Decades after the open range era had ended in America, one wonders if the descendants of the once virulent cattle and sheep wars decided to continue their spat in a new venue.
You see, not long after automobile racing became a popular sport, the most logical places to compete were the ready-made ovals that could be found at every county and state fairground in the land.
Suddenly, a simple ring of dirt became contested turf between automobile and horse enthusiasts. It is a battle that has never really ended in some locales, and as racing fans in the Hoosier state would soon learn to their dismay, hoof beats were destined to triumph over horsepower once more.
Few race tracks in our land can boast a deeper and more significant heritage than the one-mile oval at the Indiana State Fairgrounds.
It is a place where Barney Oldfield first officially covered a mile in a minute, it is where brave African American racers competed in the Gold and Glory Sweepstakes, and since 1953 it has been the home of the Hoosier Hundred.
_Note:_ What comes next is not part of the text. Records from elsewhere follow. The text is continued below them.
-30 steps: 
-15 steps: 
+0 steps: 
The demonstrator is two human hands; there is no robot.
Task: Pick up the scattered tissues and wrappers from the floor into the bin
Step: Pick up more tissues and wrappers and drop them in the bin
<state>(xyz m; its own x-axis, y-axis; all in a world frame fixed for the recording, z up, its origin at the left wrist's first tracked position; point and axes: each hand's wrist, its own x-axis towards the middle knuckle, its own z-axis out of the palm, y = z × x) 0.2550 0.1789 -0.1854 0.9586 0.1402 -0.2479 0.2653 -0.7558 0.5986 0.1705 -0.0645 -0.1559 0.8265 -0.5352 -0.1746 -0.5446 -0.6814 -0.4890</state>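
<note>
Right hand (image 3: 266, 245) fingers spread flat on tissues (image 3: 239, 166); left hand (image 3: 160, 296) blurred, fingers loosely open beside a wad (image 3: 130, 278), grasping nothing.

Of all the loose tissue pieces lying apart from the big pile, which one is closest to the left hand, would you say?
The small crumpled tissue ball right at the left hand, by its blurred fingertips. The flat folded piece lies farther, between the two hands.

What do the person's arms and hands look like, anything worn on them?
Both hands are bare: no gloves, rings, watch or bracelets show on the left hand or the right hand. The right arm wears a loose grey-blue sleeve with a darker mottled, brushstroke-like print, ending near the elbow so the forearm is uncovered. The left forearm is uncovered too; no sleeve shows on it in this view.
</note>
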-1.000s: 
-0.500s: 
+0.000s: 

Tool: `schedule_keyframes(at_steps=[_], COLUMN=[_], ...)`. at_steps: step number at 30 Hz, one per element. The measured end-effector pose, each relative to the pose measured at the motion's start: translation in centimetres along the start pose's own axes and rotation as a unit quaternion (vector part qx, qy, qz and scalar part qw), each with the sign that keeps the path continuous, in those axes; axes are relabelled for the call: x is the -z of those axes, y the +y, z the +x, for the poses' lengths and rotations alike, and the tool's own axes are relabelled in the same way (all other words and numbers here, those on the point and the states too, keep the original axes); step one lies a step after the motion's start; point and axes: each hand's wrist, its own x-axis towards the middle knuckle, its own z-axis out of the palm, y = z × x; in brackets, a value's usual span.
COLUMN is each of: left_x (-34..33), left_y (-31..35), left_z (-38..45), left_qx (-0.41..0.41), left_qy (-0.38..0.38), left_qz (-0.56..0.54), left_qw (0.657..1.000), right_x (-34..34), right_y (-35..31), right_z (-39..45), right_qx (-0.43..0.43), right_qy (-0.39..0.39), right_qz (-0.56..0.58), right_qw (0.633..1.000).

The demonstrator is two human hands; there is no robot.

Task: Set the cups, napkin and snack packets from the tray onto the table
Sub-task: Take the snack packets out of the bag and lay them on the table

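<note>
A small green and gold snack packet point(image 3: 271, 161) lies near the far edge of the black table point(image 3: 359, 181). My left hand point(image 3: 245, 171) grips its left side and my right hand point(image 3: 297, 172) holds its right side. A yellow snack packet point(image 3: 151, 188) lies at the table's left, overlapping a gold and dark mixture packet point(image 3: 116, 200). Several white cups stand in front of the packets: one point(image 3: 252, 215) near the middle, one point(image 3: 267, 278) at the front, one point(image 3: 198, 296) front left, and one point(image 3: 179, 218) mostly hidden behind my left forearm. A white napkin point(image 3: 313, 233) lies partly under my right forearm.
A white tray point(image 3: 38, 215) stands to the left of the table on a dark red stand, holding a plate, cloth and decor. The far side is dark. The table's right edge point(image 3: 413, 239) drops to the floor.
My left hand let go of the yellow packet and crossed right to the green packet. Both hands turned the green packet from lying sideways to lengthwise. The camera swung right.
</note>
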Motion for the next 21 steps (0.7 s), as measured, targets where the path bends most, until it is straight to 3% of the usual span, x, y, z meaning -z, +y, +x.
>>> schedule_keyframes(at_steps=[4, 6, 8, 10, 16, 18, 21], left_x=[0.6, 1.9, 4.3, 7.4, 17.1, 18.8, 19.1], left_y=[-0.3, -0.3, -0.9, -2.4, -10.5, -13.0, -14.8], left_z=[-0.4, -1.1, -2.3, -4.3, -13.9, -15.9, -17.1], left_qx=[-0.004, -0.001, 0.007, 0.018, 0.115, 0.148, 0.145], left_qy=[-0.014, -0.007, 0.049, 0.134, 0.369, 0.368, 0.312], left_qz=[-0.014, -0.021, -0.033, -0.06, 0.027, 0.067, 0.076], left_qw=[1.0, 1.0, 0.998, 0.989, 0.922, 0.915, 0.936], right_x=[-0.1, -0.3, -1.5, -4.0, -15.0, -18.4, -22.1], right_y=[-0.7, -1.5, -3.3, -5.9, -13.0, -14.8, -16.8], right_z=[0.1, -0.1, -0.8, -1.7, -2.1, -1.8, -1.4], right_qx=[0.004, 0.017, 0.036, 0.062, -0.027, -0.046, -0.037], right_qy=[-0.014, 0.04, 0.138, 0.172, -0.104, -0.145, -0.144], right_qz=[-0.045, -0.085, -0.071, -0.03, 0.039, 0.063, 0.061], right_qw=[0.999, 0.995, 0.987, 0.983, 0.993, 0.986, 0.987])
With each passing year, there are fewer people who understand this simple truth. There was a time when the Hoosier Hundred was the single most important dirt race in the nation. The event posted a purse that far exceeded other paved races on the National Championship trail, and the grandstands burst at the seams.
Now, and although the race may continue in another form or fashion, there really is no way to sugarcoat it – it’s over.
The death of this race, and at this place, is loaded with subtle significance and symbolism. To understand that, one must look back and consider the origins of the race, and the people who made it happen.
Indianapolis is a very different city today than it was in the period immediately following the end of World War II. The Indianapolis Motor Speedway is still very important to the city, but it now shares attention with professional sports franchises and major NCAA events.
In addition, the transformation of the center city over the past two decades has been nothing short of remarkable. Thus, civic leaders embrace the importance of IMS, but work hard to remind the outside world that the city has more to offer.
However, there was a time when Indianapolis was known as Naptown, or Indianoplace, with the 2.5-mile oval being the one claim to fame. Herein was the problem. Near the conclusion of the Second World War, the Indianapolis Motor Speedway was a dilapidated eyesore and looked to most observers as beyond repair. When three-time Indianapolis 500 winner Wilbur Shaw convinced Terre Haute businessman Tony Hulman to come to the rescue of the Circle City’s greatest asset, he had secured the right man at the right time.
While Tony was well known as the head man at Clabber Girl Baking Powder, in reality the Hulman empire extended well beyond a single company. As with any mover and shaker in a reasonably-sized city, Hulman was politically connected, enjoyed close ties with other likeminded business and philanthropic leaders, and had a cast of loyal subordinates who kept a close eye on the family’s operations.
One such man was Jo Quinn. Quinn not only was a member of the Clabber Girl family, but was also the head of the Terre Haute Gas Company, which was also owned by the family. When Mr. Hulman purchased the Indianapolis Motor Speedway, Jo became heavily involved. Until World War II halted racing action, security for events at 16th and Georgetown were provided by the Indiana National Guard.
After Hulman took the helm, Quinn created a Board of Safety, and after gaining input from key stakeholders ultimately created an independent operation.